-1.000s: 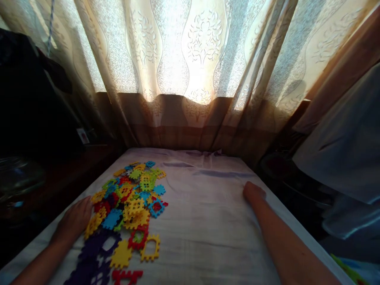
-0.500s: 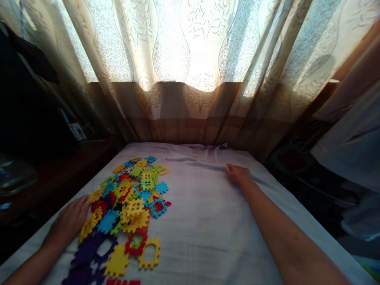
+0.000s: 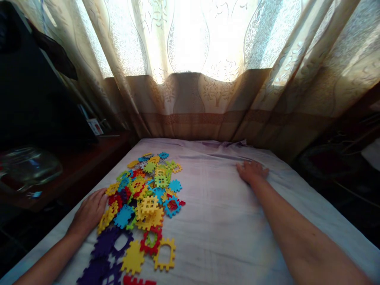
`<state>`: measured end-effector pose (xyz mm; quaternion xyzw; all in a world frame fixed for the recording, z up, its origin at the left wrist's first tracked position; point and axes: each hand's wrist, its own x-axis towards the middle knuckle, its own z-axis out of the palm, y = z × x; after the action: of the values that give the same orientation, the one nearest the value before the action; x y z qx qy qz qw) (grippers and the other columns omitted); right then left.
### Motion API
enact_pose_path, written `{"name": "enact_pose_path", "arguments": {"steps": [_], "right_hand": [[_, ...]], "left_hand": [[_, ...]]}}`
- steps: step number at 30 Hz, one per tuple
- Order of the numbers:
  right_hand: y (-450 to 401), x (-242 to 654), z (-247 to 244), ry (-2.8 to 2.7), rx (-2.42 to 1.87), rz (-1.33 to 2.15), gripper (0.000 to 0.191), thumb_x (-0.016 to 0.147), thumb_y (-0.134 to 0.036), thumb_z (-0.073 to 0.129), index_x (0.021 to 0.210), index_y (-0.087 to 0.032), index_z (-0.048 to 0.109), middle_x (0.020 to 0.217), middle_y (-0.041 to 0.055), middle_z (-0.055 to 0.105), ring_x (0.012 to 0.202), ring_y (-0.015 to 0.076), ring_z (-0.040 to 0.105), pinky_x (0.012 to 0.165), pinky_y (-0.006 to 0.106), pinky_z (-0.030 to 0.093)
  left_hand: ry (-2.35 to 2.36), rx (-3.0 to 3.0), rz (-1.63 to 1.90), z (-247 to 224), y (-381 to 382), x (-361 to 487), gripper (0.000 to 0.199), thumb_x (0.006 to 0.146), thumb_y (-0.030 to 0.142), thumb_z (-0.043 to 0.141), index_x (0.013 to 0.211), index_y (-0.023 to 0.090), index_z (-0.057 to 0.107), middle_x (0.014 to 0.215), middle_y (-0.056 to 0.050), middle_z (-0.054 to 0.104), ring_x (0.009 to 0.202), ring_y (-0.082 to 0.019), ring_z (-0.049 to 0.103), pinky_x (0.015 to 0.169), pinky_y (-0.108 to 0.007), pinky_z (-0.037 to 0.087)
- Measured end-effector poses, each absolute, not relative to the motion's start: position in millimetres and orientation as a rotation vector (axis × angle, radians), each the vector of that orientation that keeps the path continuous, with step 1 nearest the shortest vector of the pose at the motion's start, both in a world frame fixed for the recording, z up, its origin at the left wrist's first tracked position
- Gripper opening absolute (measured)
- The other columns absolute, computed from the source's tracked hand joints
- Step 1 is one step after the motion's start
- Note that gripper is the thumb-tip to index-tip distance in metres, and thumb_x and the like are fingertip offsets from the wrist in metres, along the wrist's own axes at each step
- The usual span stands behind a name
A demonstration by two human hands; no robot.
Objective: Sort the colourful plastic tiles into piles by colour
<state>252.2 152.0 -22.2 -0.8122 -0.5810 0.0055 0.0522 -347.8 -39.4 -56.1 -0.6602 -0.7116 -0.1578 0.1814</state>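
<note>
A heap of toothed plastic tiles (image 3: 150, 219), in yellow, blue, red, green and purple, lies on the left part of the pale cloth (image 3: 208, 221). The left hand (image 3: 90, 209) rests at the outer side of this heap with an open grip; whether its fingertips touch a tile, I cannot tell. Well apart from the tiles, the right hand (image 3: 252, 171) lies on the cloth near some wrinkles, and its grip is also open. Behind hangs a patterned curtain (image 3: 190, 95).
</note>
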Motion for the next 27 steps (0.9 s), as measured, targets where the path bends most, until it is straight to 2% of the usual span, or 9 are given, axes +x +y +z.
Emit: {"name": "enact_pose_path", "arguments": {"steps": [3,6,10,14,16,19,25,27], "right_hand": [[123,217,-23,-1.854,-2.22,-0.155,0.055,0.098,-0.043,0.031,0.143,-0.014,0.044,0.153,0.0172,0.036,0.142,0.0318,0.028,0.113,0.059,0.019],[90,172,-26,-1.985,-1.956,-0.098,0.052,0.098,-0.04,0.033,0.143,-0.018,0.045,0.153,0.0148,0.037,0.142,0.0301,0.03,0.113,0.054,0.023],[55,129,-40,-1.999,-1.659,-0.004,0.053,0.097,-0.041,0.032,0.14,-0.017,0.049,0.148,0.0143,0.045,0.137,0.0267,0.039,0.111,0.046,0.033],[43,115,-60,-1.918,-1.694,0.109,0.054,0.096,-0.039,0.029,0.133,-0.012,0.056,0.14,0.0164,0.054,0.13,0.0256,0.048,0.11,0.043,0.037],[43,115,-66,-1.898,-1.698,0.135,0.052,0.095,-0.038,0.029,0.129,-0.013,0.06,0.136,0.0146,0.058,0.129,0.0245,0.05,0.11,0.043,0.037],[44,115,-68,-1.89,-1.659,0.171,0.053,0.094,-0.04,0.027,0.125,-0.014,0.063,0.133,0.0132,0.061,0.127,0.0238,0.052,0.11,0.043,0.039],[41,116,-60,-1.783,-1.592,0.285,0.059,0.091,-0.047,0.025,0.117,-0.014,0.067,0.126,0.0137,0.065,0.121,0.0248,0.057,0.111,0.044,0.039],[41,117,-58,-1.746,-1.584,0.333,0.057,0.09,-0.047,0.027,0.116,-0.016,0.068,0.125,0.0124,0.066,0.119,0.0248,0.058,0.11,0.044,0.04]], "left_hand": [[-2.031,-1.896,-0.572,-52,-42,-344,0.044,0.085,0.033,0.035,0.114,0.02,0.066,0.111,-0.012,0.071,0.114,-0.028,0.061,0.102,-0.041,0.045],[-2.15,-1.93,-0.724,-40,-39,-338,0.046,0.087,0.036,0.034,0.113,0.018,0.067,0.113,-0.013,0.071,0.116,-0.028,0.061,0.104,-0.043,0.044],[-2.299,-1.937,-0.79,-23,-16,-331,0.059,0.091,0.045,0.025,0.122,0.011,0.063,0.128,-0.015,0.065,0.124,-0.026,0.057,0.107,-0.043,0.042],[-2.348,-2.033,-0.824,-20,18,-320,0.062,0.093,0.05,0.021,0.123,0.015,0.064,0.131,-0.01,0.064,0.127,-0.022,0.055,0.111,-0.039,0.039],[-2.354,-2.082,-0.862,-23,30,-309,0.065,0.094,0.053,0.021,0.124,0.015,0.063,0.134,-0.01,0.062,0.129,-0.023,0.053,0.113,-0.041,0.036],[-2.292,-2.189,-0.952,-25,38,-280,0.068,0.096,0.055,0.015,0.129,0.016,0.06,0.14,-0.01,0.057,0.133,-0.02,0.049,0.115,-0.038,0.033],[-2.068,-2.437,-1.043,-25,32,-200,0.065,0.098,0.055,0.017,0.129,0.02,0.062,0.141,-0.008,0.056,0.132,-0.019,0.05,0.111,-0.035,0.04],[-2.0,-2.503,-1.041,-21,36,-182,0.061,0.098,0.054,0.02,0.127,0.023,0.064,0.135,-0.007,0.061,0.127,-0.02,0.055,0.108,-0.035,0.043]]}}
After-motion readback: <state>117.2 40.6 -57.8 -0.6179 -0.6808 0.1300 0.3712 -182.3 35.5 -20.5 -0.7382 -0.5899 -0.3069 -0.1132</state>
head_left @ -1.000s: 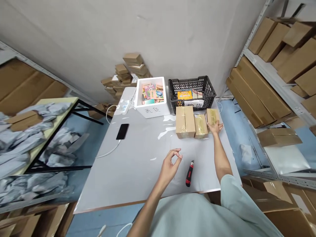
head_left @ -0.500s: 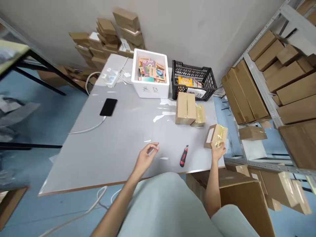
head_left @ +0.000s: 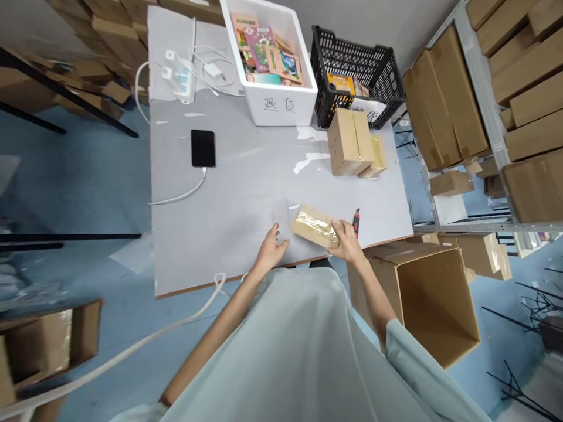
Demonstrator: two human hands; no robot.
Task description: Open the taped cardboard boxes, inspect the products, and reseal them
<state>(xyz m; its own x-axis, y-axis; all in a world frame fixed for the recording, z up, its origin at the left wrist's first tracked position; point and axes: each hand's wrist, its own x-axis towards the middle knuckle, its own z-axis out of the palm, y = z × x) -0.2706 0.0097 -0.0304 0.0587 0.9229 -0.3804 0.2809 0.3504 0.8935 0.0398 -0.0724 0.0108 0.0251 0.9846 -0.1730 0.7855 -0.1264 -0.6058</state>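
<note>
My right hand [head_left: 345, 241] grips the right end of a small cardboard box [head_left: 314, 227] with shiny yellowish tape along its top. The box is near the front edge of the grey table [head_left: 246, 193]; I cannot tell whether it rests on it. My left hand [head_left: 271, 249] is just left of the box, fingers apart, holding nothing. A red and black utility knife [head_left: 356, 221] lies right of my right hand, partly hidden by it. Two more cardboard boxes, a larger one [head_left: 350, 143] and a smaller one [head_left: 376, 157], stand side by side farther back.
A white foam bin [head_left: 281, 108] of booklets and a black plastic crate [head_left: 323, 82] stand at the back. A phone [head_left: 203, 148] on a cable and a power strip [head_left: 185, 82] lie left. A big open carton [head_left: 433, 299] stands below right, by shelves [head_left: 475, 70] of boxes.
My right hand has brought the small box from the table's right side to the front middle, and it now lies crosswise. My left hand has opened beside it. The view has shifted.
</note>
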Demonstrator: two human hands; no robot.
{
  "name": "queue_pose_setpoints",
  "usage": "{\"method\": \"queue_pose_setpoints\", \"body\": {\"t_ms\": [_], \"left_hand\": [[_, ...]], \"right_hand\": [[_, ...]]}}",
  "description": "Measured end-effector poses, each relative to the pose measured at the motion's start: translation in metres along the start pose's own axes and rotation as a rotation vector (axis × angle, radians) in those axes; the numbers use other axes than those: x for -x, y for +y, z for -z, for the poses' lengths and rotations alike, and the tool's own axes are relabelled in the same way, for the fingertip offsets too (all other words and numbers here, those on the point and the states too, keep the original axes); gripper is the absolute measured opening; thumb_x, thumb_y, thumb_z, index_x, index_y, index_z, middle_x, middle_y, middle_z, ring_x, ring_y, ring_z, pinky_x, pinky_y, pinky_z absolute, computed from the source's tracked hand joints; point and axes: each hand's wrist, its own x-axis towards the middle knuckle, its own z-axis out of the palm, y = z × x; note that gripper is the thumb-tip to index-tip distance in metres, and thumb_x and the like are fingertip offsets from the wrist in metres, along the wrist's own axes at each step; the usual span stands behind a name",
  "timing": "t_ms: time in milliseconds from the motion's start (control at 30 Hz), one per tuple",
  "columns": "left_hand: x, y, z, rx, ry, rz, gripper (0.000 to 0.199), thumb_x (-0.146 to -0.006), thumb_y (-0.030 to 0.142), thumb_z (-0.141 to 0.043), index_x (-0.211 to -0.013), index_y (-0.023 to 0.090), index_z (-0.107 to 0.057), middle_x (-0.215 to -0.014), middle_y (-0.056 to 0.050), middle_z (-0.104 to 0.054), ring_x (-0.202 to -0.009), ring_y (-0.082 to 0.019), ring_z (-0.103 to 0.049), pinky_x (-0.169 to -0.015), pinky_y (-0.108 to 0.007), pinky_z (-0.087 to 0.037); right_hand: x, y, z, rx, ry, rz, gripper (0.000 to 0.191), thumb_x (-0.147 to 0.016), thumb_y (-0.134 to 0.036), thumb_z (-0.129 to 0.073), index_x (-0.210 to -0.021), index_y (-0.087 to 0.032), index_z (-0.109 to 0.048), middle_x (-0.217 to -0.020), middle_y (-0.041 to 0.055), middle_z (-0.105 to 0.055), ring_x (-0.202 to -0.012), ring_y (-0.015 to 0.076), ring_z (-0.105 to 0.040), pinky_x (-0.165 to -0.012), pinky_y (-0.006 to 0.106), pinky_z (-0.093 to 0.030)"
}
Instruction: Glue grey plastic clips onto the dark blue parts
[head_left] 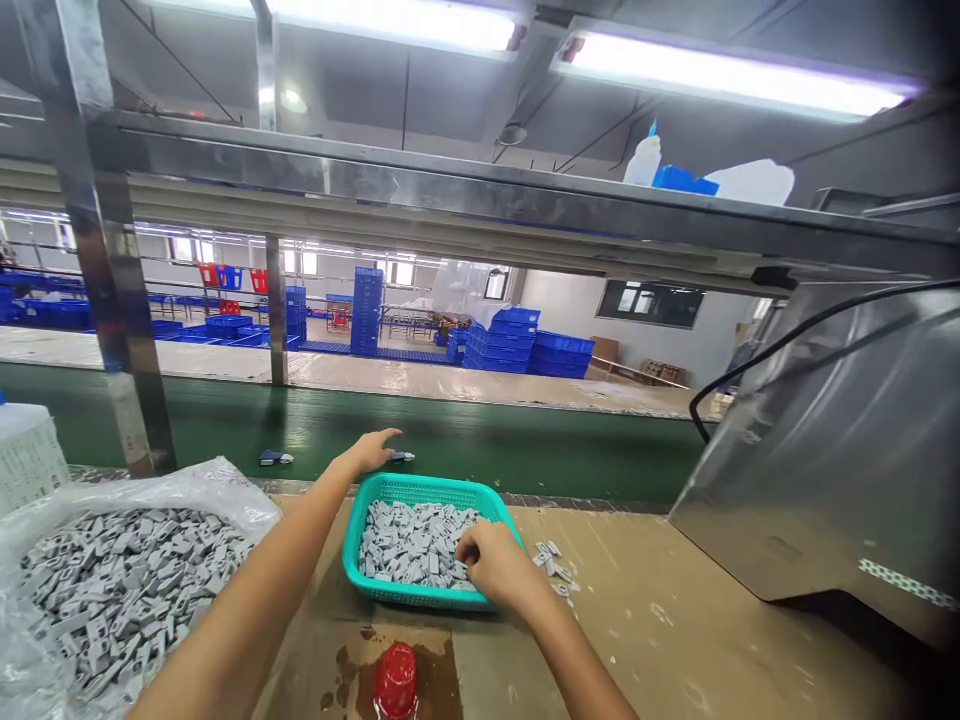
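A teal basket (420, 598) full of small grey parts (416, 540) sits on the brown work surface. My left hand (371, 452) reaches past the basket's far left edge over the green belt, fingers apart, beside a small dark-blue and white piece (402, 457). At the basket's right side my right hand (495, 562) is over the grey parts with its fingers curled together; whatever they hold, if anything, is hidden. A second blue and white piece (275, 458) lies on the belt to the left.
Left is a clear plastic bag (251, 508) of grey parts. A red object (396, 680) sits in front of the basket on a wet patch. Loose grey parts (553, 568) lie right of it. The green belt (480, 440) runs behind; a metal housing (832, 440) stands right.
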Motion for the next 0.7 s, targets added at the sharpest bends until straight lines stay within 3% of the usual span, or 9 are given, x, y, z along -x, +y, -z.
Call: {"method": "queue_pose_setpoints", "body": {"t_ms": [100,233,367,533,633,700], "left_hand": [[-0.019,0.015,-0.004,0.022,-0.076,0.004,0.033,-0.084,0.030,-0.049,-0.114,0.016,-0.048,-0.115,-0.009,-0.051,-0.098,-0.020,-0.053,-0.082,-0.040,-0.046],[-0.023,0.029,-0.013,0.037,-0.151,0.057,0.030,-0.084,0.029,-0.049,-0.110,0.015,-0.051,-0.111,-0.008,-0.053,-0.095,-0.019,-0.054,-0.080,-0.039,-0.047],[-0.006,0.029,-0.004,0.119,-0.058,0.155,0.028,-0.084,0.029,-0.049,-0.108,0.016,-0.052,-0.110,-0.008,-0.054,-0.095,-0.018,-0.054,-0.080,-0.038,-0.047],[0.042,0.040,0.027,0.394,0.188,0.240,0.037,-0.085,0.029,-0.045,-0.119,0.015,-0.041,-0.113,-0.010,-0.048,-0.094,-0.020,-0.053,-0.076,-0.038,-0.047],[0.090,0.059,0.037,0.618,0.138,0.260,0.033,-0.087,0.025,-0.032,-0.117,0.015,-0.037,-0.094,-0.007,-0.052,-0.072,-0.013,-0.055,-0.054,-0.024,-0.046],[0.129,0.073,0.038,0.767,0.018,0.248,0.031,-0.086,0.033,-0.029,-0.109,0.018,-0.042,-0.077,-0.001,-0.050,-0.055,-0.009,-0.049,-0.040,-0.017,-0.036]], "right_hand": [[0.001,0.000,-0.002,-0.005,0.027,-0.018,0.037,-0.053,0.011,-0.045,-0.065,-0.013,-0.070,-0.066,0.0066,-0.067,-0.066,0.0163,-0.060,-0.053,0.019,-0.040],[0.003,-0.001,-0.004,-0.053,0.100,-0.017,0.038,-0.056,0.009,-0.045,-0.070,-0.016,-0.070,-0.068,0.0042,-0.066,-0.068,0.0162,-0.059,-0.058,0.021,-0.041],[0.002,0.000,-0.002,-0.128,0.230,-0.039,0.034,-0.060,0.006,-0.044,-0.071,-0.014,-0.069,-0.075,0.0070,-0.066,-0.076,0.0200,-0.059,-0.068,0.027,-0.043],[-0.001,-0.004,0.006,-0.297,0.289,-0.057,0.026,-0.063,0.003,-0.047,-0.063,-0.014,-0.068,-0.061,0.0049,-0.065,-0.063,0.0188,-0.062,-0.060,0.028,-0.048],[0.007,-0.022,0.016,-0.430,0.310,-0.028,0.017,-0.069,-0.005,-0.050,-0.070,-0.012,-0.065,-0.059,0.0027,-0.064,-0.055,0.0154,-0.062,-0.053,0.024,-0.049],[0.023,-0.041,0.026,-0.497,0.366,0.037,0.014,-0.072,-0.010,-0.051,-0.079,-0.014,-0.063,-0.068,0.0024,-0.065,-0.062,0.0141,-0.063,-0.057,0.022,-0.050]]}}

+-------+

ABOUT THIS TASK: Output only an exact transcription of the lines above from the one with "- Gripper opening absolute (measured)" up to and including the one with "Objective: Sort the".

COMPLETED EXERCISE:
- Gripper opening absolute (measured)
- The other columns absolute, computed from the source's tracked hand joints
- Step 1 is one step after the motion's start
- Note that gripper is the thumb-tip to index-tip distance in metres, and thumb_x and the like are fingertip offsets from the wrist in metres, along the wrist's own axes at each step
- The usual span stands behind a name
A demonstration by two human hands; no robot.
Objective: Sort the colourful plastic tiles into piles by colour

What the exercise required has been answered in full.